Con el dolor aprendemos el conocimiento propio de nuestro ser y valer: nuestra debilidad, nuestra impotencia o nuestra capacidad limitada, y acudimos a quien todo lo puede para que nos ayude y fortalezca; con la cruz propia comprendemos a los demás, que sufren como nosotros o quizás más, y, como hermanos e hijos de un mismo Padre; con la cruz rezamos juntos para conseguir la gracia de la fortaleza del Espíritu Santo para todos; se fortalece nuestra fe para la vida eterna, se aumenta nuestra esperanza y ponemos totalmente nuestro corazón en los bienes de Arriba, que son eternos e imperecederos, despegándonos de las criaturas, a las que estamos esclavizados. La cruz nos sirve para redimir las culpas y penas de nuestros pecados, que no han sido suficientemente reparados en la vida, y nos ahorra en esta vida las penas temporales del Purgatorio.

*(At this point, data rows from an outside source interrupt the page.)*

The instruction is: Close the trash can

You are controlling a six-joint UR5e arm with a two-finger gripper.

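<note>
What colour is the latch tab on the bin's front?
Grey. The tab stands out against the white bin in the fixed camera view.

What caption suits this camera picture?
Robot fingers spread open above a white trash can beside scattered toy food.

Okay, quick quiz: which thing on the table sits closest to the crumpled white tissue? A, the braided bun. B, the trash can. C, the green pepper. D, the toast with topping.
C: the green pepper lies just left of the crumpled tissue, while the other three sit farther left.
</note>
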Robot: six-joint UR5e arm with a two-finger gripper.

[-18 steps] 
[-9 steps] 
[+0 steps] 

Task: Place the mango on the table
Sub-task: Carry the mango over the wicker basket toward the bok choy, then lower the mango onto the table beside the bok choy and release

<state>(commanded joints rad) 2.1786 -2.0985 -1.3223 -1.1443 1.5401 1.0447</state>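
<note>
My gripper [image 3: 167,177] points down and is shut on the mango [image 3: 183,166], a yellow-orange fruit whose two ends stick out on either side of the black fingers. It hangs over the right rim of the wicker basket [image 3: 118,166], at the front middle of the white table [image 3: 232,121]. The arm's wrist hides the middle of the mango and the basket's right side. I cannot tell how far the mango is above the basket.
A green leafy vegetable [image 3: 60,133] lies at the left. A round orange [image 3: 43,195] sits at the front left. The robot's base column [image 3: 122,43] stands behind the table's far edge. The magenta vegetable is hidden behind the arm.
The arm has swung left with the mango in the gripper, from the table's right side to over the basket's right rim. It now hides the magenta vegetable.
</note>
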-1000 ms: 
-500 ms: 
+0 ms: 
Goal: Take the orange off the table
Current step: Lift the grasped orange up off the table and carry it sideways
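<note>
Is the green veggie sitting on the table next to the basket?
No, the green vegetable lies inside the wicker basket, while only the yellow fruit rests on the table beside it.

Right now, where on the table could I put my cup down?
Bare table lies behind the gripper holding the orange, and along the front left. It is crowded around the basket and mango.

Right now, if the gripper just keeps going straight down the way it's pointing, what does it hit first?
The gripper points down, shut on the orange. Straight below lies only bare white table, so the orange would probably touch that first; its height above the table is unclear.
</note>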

Aunque sintamos el dolor no razonemos como los que no tienen fe: ¿Qué pecado habré cometido yo para que el Señor me trate de esta manera? ¿Por qué Dios me abandona tanto? ¿Qué he hecho yo para que los hombres se porten tan mal conmigo? ¿Por qué...?

Todo lo contrario:

Cuando nos veamos solos, abandonados, sin el amparo de los nuestros; cuando sufrimos en nuestra carne  la enfermedad larga, costosa e insoportable; cuando somos perseguidos por parte de familiares y amigos; cuando nos sentimos despreciados, desconcertados en el fondo del corazón, expresamos al exterior nuestro sentimiento y nos olvidamos de que hay que padecer mucho para ganarse a pulso el Reino de Dios. El camino del Cielo está sembrado de espinas, y no de rosas; hay que tener siempre presente que la distinción de un hijo de Dios elegido de Jesucristo es la cruz, la persecución. 

Cuando nos encontremos solos, tengamos dolores físicos, psíquicos, padezcamos depresiones, soledades y angustias,  estemos despreciados, o menos preciados la solución está en vivir lo que sabemos: “hay que pasar mucho para entrar en el reino de Dios”

Para las almas espirituales, para los santos, el padecer es sufrir con esperanza del gozo de la vida eterna. Muchas veces, cuando leemos en la vida de los santos lo mucho que padecieron, decimos: ¡pobrecitos, cuánto sufrieron! Y no es así, porque Dios da la fortaleza suficiente para sufrir con gozo espiritual, no con gozo humano, la cruz, que se aguanta con la fortaleza del Espíritu Santo. El santo experimenta el dolor físico, a veces humanamente inaguantable, con la seguridad de que se identifica con Cristo que nos salvó por el amor hecho dolor, y con la esperanza de conseguir el Cielo.

La esencia del amor está combinado con el dolor, porque Dios, hecho Jesucristo, nos amó tanto que por amor quiso sufrir y morir por nosotros en la cruz.

Además de estos consuelos sobrenaturales, existe la esperanza humana de saber que el mal tiene su fin, pues no hay mal que cien años dure. Cuando nos visite la tribulación, cuando el Señor nos acaricie con la cruz, cuando  el dador de todo bien ponga sobre nosotros el pesado madero, que nos parece que no vamos a poder sobrellevar, digamos con el santo Job: “Dios me lo ha dado, Dios me lo ha quitado, bendito sea su santo nombre”.